Please reproduce the entire listing exactly.

§ **COLLECTED DATA**:
-------------------------

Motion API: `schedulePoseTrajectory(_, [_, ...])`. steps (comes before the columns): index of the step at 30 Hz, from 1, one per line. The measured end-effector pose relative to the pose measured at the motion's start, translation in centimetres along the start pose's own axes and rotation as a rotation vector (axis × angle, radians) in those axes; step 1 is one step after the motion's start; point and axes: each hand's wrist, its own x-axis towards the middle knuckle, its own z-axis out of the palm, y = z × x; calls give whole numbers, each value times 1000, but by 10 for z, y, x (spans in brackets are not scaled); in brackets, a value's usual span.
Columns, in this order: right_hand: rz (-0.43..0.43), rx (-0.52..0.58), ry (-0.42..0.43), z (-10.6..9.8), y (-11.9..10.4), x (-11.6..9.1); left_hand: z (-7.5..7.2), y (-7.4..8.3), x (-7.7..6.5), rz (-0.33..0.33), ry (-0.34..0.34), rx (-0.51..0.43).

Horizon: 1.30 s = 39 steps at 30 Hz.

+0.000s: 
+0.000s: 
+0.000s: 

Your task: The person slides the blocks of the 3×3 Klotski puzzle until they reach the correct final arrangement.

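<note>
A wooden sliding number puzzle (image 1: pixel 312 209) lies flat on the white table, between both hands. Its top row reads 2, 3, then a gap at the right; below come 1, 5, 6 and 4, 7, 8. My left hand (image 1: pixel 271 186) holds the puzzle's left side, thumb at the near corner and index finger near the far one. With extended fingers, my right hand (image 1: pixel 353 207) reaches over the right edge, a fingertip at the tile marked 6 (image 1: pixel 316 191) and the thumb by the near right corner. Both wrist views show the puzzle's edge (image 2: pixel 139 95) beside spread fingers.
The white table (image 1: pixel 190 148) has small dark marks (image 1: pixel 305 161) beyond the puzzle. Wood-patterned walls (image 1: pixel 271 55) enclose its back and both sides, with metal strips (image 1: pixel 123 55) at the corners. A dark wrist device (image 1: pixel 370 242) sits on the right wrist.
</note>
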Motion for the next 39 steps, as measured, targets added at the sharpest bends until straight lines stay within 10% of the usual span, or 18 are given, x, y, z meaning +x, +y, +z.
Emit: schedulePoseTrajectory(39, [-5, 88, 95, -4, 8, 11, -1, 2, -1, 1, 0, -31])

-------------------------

§ **REPLY TO THE TASK**:
Motion API: `schedulePoseTrajectory(_, [_, ...])`. steps (comes before the columns): index of the step at 30 Hz, from 1, one per line. The measured end-effector pose relative to the pose measured at the motion's start, translation in centimetres along the start pose's own axes and rotation as a rotation vector (axis × angle, radians) in those axes; step 1 is one step after the motion's start; point and axes: each hand's wrist, its own x-axis towards the middle knuckle, its own z-axis out of the palm, y = z × x; calls give whole numbers, each value times 1000, but by 10 for z, y, x (spans in brackets are not scaled); in brackets, a value's usual span.
Columns, in this order: right_hand: rz (-0.43..0.43), rx (-0.52..0.58), ry (-0.42..0.43), z (-10.6..9.8), y (-11.9..10.4), x (-11.6..9.1); left_hand: z (-7.5..7.2), y (-7.4..8.3), x (-7.7..6.5), rz (-0.33..0.33), ry (-0.34..0.34), rx (-0.51..0.43).

Horizon: 1.30 s = 39 steps at 30 Hz.

+0.000s: 
+0.000s: 
+0.000s: 

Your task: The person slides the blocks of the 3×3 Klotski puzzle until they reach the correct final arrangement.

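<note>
A wooden sliding number puzzle (image 1: pixel 312 209) lies flat on the white table, between both hands. Its top row reads 2, 3, then a gap at the right; below come 1, 5, 6 and 4, 7, 8. My left hand (image 1: pixel 271 186) holds the puzzle's left side, thumb at the near corner and index finger near the far one. With extended fingers, my right hand (image 1: pixel 353 207) reaches over the right edge, a fingertip at the tile marked 6 (image 1: pixel 316 191) and the thumb by the near right corner. Both wrist views show the puzzle's edge (image 2: pixel 139 95) beside spread fingers.
The white table (image 1: pixel 190 148) has small dark marks (image 1: pixel 305 161) beyond the puzzle. Wood-patterned walls (image 1: pixel 271 55) enclose its back and both sides, with metal strips (image 1: pixel 123 55) at the corners. A dark wrist device (image 1: pixel 370 242) sits on the right wrist.
</note>
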Motion for the next 39 steps, as measured, targets added at the sharpest bends until straight lines stay within 10% of the usual span, or 18 are given, x, y, z meaning +x, +y, +z.
Emit: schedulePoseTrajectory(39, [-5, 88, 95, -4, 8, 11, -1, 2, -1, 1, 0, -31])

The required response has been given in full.